CD58, or lymphocyte function-associated antigen 3 (LFA-3), is a cell adhesion molecule expressed on Antigen Presenting Cells (APC), particularly macrophages.

It binds to CD2 (LFA-2)  on T cells and is important in strengthening the adhesion between the T cells and Professional Antigen Presenting Cells. This adhesion occurs as part of the transitory initial encounters between T cells and Antigen Presenting Cells before T cell activation, when  T cells are roaming the lymph nodes looking at the surface of APCs for peptide:MHC complexes the T-cell receptors are reactive to.

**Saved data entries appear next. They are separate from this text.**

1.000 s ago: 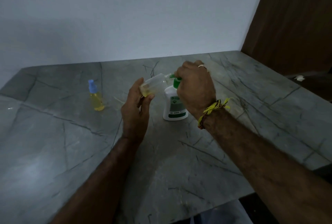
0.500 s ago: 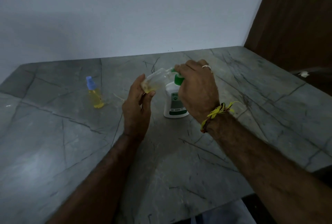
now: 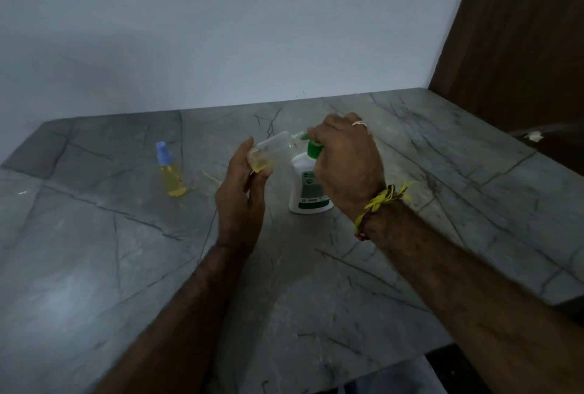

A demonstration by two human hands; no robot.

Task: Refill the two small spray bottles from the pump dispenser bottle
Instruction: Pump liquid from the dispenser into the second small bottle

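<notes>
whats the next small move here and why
Probably press the green pump head down once more with the right hand. The left hand holds the open spray bottle tilted, neck at the nozzle, with only a little yellow liquid in its base.

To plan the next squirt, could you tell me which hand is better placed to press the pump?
Right. The right hand already sits on the green pump head, while the left hand holds the uncapped spray bottle at the nozzle.

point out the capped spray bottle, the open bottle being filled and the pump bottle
capped spray bottle (image 3: 170,177), head view, on its yellow body
open bottle (image 3: 271,148), head view, on its clear side wall
pump bottle (image 3: 308,186), head view, on its white label face
</notes>
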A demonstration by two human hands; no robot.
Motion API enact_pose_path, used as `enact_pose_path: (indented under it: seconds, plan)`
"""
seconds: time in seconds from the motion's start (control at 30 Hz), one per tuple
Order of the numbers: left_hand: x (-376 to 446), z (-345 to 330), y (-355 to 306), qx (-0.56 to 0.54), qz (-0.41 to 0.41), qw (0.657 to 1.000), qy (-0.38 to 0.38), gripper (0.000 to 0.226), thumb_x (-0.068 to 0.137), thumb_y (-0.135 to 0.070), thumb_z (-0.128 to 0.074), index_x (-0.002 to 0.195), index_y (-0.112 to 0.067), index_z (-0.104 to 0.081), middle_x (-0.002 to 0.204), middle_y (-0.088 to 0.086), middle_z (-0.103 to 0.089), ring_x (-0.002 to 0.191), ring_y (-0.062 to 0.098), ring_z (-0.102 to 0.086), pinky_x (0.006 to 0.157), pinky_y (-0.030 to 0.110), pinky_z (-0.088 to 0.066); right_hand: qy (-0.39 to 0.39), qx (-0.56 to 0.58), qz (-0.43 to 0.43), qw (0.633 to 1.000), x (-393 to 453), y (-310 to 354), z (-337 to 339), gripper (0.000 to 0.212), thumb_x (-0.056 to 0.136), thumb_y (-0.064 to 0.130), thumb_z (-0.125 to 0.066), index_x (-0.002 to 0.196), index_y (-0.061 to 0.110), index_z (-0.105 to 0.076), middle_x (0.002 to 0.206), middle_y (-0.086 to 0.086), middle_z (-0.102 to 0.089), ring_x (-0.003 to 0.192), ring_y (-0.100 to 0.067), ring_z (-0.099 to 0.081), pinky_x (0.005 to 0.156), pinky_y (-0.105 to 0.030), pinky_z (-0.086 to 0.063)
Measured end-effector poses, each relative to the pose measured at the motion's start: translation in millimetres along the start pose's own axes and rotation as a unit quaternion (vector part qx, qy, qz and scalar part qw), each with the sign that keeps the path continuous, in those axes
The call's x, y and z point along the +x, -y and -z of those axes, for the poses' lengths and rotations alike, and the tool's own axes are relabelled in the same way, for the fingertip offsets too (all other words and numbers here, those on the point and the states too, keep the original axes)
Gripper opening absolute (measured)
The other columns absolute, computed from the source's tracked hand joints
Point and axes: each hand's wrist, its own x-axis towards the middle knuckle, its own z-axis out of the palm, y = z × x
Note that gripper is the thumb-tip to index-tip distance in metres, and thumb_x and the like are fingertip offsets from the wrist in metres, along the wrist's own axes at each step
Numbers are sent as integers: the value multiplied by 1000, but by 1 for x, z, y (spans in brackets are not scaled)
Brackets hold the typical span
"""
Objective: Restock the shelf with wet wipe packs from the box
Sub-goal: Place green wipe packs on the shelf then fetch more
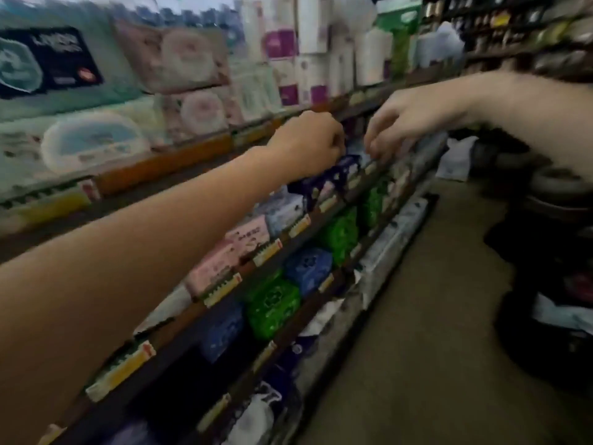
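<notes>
Glossy plastic wet wipe packs (pixel 324 181), matt floor (pixel 433 316)

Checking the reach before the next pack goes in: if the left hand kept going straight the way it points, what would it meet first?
Most likely the dark blue packs on the shelf just under and ahead of the left hand; its knuckles look close to them already, though blur makes depth uncertain.
</notes>
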Motion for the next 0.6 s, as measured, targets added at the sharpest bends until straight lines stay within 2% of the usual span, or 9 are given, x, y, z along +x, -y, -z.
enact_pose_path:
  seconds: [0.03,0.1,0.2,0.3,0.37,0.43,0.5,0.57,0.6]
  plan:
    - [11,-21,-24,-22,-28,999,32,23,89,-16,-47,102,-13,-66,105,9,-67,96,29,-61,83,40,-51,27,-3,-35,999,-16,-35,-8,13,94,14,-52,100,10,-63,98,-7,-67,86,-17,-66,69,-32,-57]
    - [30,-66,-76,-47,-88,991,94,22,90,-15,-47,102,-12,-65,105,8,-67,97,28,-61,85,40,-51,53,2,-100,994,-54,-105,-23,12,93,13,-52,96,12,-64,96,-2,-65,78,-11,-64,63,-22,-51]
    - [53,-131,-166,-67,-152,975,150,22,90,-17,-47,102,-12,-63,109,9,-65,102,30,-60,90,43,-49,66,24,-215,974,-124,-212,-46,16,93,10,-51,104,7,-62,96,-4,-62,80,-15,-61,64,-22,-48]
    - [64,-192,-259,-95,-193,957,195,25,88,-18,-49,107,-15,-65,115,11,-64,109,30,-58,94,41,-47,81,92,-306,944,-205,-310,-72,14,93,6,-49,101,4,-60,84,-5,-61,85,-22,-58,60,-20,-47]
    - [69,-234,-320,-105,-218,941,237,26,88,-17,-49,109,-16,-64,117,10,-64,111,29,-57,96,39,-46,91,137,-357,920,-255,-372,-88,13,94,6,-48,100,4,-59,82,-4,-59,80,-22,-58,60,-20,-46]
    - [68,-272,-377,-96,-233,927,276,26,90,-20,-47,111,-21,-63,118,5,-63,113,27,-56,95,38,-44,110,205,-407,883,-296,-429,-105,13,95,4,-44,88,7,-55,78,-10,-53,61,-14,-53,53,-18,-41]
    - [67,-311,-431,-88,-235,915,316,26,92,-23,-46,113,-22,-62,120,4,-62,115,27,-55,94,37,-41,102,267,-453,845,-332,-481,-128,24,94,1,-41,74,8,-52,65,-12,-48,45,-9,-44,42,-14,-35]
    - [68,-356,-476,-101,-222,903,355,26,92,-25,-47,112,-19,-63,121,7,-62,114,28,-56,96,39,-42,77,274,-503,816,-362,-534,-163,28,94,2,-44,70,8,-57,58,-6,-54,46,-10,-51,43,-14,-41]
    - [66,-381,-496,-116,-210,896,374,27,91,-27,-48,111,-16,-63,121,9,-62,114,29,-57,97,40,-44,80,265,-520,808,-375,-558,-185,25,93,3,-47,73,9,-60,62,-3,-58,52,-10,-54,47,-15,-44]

Polymorphisms in the CD58 gene are associated with increased risk for multiple sclerosis. Genomic region containing the single-nucleotide polymorphism rs1335532, associated with high risk of multiple sclerosis, has enhancer properties and can significantly boost the CD58 promoter activity in lymphoblast cells. The protective (C) rs1335532 allele creates functional binding site for ASCL2 transcription factor, a target of the Wnt signaling pathway

CD58 plays a role in the regulation of colorectal tumor-initiating cells (CT-ICs). Thus, cells that express CD58 have become a cell of interest in tumorigenesis. Mutations of CD58 have been linked to immune evasion observed in some lymphomas and studies are underway to analyze how its involvement directly affects classical Hodgkin lymphoma (cHL).